◆ Exercise objective
Copy the first line of the material below and every later line through the line containing "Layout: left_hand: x", without any other output.

◆ Provided material
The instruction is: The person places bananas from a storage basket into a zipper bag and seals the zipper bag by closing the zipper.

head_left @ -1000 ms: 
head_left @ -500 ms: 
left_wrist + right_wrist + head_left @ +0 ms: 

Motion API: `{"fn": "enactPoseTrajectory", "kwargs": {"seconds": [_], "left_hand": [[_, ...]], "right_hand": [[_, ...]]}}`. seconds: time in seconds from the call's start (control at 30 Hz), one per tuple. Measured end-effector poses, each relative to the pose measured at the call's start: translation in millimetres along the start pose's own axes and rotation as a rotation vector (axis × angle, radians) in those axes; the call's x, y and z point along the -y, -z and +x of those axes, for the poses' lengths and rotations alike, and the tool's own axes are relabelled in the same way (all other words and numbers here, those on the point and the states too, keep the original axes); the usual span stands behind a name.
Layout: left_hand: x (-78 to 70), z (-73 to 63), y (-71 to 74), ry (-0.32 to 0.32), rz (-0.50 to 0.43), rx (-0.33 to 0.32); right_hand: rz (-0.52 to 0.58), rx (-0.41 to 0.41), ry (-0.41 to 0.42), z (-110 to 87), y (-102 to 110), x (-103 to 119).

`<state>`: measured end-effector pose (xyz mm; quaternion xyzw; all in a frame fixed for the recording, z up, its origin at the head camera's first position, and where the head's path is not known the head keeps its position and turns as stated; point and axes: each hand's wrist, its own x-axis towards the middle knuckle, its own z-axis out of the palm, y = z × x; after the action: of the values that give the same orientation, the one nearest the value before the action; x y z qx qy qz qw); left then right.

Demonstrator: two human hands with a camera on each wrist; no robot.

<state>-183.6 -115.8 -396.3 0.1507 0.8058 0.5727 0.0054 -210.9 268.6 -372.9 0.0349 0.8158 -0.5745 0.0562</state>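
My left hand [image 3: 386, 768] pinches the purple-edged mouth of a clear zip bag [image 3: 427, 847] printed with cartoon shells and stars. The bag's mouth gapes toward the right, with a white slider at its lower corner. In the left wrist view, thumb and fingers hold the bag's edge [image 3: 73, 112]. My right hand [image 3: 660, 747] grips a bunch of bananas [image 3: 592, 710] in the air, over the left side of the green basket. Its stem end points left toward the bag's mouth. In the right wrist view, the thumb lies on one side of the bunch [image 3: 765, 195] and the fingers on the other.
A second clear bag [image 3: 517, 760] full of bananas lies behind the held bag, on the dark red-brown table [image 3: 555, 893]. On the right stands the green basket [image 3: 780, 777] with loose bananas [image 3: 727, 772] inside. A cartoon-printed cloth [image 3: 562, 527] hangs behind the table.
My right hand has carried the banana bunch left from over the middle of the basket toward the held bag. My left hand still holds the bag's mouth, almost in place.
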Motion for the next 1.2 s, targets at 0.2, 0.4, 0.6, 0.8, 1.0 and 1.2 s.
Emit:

◆ Exercise result
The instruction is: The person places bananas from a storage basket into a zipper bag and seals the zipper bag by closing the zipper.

head_left @ -1000 ms: 
head_left @ -500 ms: 
left_wrist + right_wrist + head_left @ +0 ms: 

Motion API: `{"fn": "enactPoseTrajectory", "kwargs": {"seconds": [_], "left_hand": [[_, ...]], "right_hand": [[_, ...]]}}`. seconds: time in seconds from the call's start (control at 30 Hz), one per tuple. Measured end-effector poses, each relative to the pose measured at the call's start: translation in millimetres along the start pose's own axes and rotation as a rotation vector (axis × angle, radians) in those axes; the call's x, y and z point along the -y, -z and +x of those axes, for the poses' lengths and rotations alike, and the tool's own axes are relabelled in the same way (all other words and numbers here, those on the point and the states too, keep the original axes); the usual span stands behind a name.
Layout: left_hand: x (-78 to 70), z (-73 to 63), y (-71 to 74), ry (-0.32 to 0.32), rz (-0.50 to 0.43), rx (-0.33 to 0.32); right_hand: rz (-0.52 to 0.58), rx (-0.41 to 0.41), ry (-0.41 to 0.42), z (-110 to 87), y (-102 to 110), x (-103 to 119).

No more output will be given.